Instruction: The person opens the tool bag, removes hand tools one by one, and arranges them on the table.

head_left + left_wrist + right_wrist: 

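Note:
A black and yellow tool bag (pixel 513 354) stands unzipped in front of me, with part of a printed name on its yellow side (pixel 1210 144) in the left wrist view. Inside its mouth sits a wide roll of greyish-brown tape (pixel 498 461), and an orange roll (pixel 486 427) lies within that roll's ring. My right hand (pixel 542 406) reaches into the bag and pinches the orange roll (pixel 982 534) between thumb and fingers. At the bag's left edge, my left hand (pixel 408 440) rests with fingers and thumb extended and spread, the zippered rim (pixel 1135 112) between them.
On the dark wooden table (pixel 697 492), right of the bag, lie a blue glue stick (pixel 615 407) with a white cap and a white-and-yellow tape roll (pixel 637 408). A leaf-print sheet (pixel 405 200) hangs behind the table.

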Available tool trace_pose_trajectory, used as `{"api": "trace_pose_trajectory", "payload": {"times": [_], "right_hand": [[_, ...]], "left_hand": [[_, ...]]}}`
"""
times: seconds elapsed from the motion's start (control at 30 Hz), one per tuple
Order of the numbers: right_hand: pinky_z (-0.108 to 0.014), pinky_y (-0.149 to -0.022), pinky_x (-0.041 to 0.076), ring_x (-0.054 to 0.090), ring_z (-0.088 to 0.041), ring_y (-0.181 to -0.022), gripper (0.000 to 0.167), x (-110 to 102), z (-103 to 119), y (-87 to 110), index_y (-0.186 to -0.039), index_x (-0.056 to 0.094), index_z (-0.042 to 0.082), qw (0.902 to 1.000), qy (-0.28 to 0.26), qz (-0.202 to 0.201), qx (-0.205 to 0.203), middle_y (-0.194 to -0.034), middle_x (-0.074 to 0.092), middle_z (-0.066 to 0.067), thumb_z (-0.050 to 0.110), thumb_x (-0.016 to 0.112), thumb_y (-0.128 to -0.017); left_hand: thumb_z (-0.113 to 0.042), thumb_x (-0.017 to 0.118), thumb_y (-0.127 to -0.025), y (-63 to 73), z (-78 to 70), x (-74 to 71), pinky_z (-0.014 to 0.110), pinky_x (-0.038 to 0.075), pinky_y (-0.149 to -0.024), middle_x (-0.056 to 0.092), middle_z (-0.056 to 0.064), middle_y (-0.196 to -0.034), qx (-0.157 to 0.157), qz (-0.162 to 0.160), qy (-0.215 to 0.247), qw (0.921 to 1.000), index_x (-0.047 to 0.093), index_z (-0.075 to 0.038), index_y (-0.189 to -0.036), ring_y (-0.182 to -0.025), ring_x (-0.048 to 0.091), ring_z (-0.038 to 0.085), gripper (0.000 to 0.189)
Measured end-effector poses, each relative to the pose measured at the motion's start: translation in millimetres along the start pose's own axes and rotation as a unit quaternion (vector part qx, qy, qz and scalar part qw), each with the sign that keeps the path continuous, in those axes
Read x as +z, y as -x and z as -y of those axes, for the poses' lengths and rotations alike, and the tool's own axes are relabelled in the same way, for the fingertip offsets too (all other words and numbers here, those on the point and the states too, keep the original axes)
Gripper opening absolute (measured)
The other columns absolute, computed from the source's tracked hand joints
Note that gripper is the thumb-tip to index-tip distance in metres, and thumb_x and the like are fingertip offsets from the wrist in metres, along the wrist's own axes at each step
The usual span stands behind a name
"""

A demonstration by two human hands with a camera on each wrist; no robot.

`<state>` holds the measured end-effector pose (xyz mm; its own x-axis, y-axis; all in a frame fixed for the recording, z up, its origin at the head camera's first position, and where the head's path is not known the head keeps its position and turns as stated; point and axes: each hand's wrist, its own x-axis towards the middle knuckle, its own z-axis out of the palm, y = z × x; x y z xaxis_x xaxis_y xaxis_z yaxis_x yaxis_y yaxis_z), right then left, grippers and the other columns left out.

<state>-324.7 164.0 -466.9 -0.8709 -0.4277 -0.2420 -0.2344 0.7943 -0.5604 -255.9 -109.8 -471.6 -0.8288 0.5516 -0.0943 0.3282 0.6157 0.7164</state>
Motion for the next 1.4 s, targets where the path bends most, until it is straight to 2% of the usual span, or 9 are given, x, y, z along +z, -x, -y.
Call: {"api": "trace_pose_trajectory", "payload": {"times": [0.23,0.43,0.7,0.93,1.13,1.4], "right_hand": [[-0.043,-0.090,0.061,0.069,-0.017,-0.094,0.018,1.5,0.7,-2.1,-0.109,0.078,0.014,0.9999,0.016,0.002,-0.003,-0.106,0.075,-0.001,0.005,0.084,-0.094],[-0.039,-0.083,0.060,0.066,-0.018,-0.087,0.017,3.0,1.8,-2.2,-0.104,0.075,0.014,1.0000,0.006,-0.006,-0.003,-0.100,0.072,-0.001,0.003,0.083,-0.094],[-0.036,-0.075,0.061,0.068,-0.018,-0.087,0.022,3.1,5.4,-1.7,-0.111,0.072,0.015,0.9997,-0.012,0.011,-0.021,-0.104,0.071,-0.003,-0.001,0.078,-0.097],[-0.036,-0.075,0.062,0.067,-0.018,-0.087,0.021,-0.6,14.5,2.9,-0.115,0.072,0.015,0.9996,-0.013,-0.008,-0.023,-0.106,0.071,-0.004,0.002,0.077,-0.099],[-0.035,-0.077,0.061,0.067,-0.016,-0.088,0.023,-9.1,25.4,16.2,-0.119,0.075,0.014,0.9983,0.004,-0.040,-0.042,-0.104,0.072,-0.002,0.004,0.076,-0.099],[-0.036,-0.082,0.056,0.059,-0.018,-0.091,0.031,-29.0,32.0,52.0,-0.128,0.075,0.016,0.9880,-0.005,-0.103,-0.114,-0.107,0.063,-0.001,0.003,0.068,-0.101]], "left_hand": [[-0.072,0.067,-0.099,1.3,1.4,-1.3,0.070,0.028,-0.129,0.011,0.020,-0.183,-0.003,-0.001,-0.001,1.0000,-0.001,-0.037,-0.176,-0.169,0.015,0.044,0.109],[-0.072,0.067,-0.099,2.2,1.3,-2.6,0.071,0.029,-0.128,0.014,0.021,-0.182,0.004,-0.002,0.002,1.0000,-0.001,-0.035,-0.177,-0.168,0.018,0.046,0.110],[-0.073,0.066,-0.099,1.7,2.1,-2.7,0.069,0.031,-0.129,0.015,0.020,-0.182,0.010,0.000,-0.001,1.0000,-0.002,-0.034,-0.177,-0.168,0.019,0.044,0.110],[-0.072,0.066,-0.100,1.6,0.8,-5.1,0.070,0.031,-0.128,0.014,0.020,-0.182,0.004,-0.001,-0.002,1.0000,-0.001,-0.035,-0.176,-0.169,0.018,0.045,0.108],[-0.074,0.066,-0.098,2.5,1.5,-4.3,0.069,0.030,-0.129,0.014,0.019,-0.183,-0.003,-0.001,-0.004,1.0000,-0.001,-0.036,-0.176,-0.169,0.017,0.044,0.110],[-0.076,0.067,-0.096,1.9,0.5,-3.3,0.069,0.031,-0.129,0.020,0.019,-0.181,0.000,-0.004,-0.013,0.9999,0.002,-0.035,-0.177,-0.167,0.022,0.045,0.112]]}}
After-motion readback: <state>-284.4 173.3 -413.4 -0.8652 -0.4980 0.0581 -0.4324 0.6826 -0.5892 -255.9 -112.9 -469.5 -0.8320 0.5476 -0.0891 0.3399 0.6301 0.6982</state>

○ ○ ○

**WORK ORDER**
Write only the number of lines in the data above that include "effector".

**RESULT**
2